Rogers A R, Jorde L B
Department of Anthropology, University of Utah, Salt Lake City, Utah 84112, USA.
Am J Hum Genet. 1996 May;58(5):1033-41.
Population geneticists work with a nonrandom sample of the human genome. Conventional practice ensures that unusually variable loci are most likely to be discovered and thus included in the sample of loci. Consequently, estimates of average heterozygosity are biased upward. In what follows we describe a model of this bias. When the mutation rate varies among loci, bias is increased. This effect is only moderate, however, so that a model of invariant mutation rates provides a reasonable approximation. Bias is pronounced when estimated heterozygosity is < approximately 35% Consequently, it probably affects estimates from classical polymorphisms as well as from restriction-site polymorphisms. Estimates from short-tandem-repeat polymorphisms have negligible bias, because of their high heterozygosity. Bias should vary not only among categories of polymorphism but also among populations. It should be largest in European populations, since these are the populations in which most polymorphisms were discovered.

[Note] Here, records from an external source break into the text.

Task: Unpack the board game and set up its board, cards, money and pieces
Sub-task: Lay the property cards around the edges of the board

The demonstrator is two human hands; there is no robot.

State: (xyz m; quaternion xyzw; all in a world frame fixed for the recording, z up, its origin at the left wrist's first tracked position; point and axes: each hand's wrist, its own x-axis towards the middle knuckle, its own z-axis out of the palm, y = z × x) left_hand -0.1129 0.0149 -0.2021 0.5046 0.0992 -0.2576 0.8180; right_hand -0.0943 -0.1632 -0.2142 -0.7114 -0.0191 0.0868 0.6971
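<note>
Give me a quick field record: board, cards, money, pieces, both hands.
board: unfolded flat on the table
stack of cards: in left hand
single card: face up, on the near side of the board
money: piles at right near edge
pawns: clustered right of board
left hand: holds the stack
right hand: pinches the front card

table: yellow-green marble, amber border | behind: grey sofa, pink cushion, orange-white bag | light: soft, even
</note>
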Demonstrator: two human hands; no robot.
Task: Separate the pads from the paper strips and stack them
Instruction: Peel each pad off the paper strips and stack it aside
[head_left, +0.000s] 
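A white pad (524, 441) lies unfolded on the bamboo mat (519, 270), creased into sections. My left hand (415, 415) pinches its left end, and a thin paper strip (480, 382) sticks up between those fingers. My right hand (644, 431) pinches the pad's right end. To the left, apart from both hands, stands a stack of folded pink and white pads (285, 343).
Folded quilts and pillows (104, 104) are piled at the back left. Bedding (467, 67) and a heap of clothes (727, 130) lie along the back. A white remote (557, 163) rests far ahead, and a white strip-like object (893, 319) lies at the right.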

As this argument predicts, European estimates exceed those of Africa and Asia at systems with large bias. The magnitude of this European excess is consistent with the version of our model in which mutation rates vary across loci.

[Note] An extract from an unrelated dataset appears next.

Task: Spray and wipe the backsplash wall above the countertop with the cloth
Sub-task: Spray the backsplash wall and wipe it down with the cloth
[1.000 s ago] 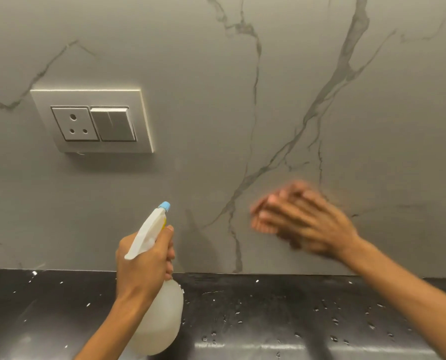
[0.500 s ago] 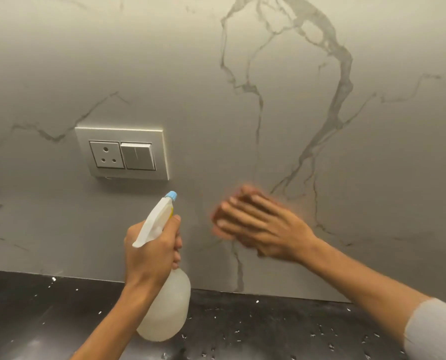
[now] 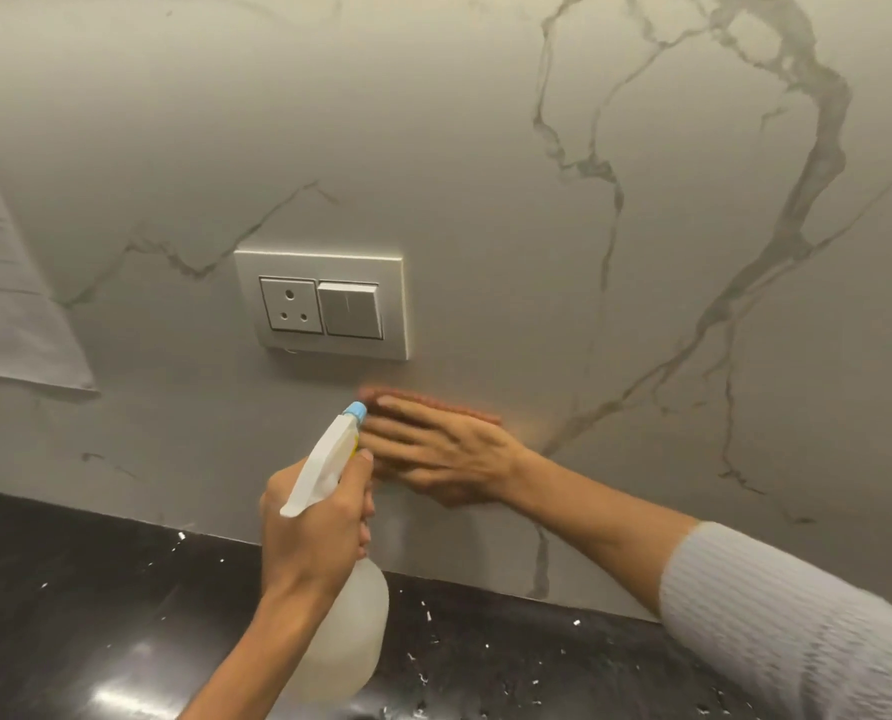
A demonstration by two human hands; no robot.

群体遗传学家研究的是人类基因组的非随机样本。传统做法确保了异常可变的基因座最有可能被发现,从而被纳入基因座样本中。因此,平均杂合度的估计值会向上偏差。接下来我们描述这种偏差的一个模型。当基因座间的突变率不同时,偏差会增大。然而,这种影响只是中等程度的,所以不变突变率模型提供了一个合理的近似。当估计的杂合度小于约35%时,偏差很明显。因此,它可能会影响来自经典多态性以及限制性位点多态性的估计。由于短串联重复多态性的高杂合度,其估计的偏差可以忽略不计。偏差不仅应在多态性类别之间有所不同,在不同人群中也应有所不同。在欧洲人群中偏差应该最大,因为这些是发现大多数多态性的人群。正如这个论点所预测的,在偏差大的系统中,欧洲的估计值超过非洲和亚洲的估计值。欧洲超出部分的幅度与我们模型中突变率在不同基因座间变化的版本一致。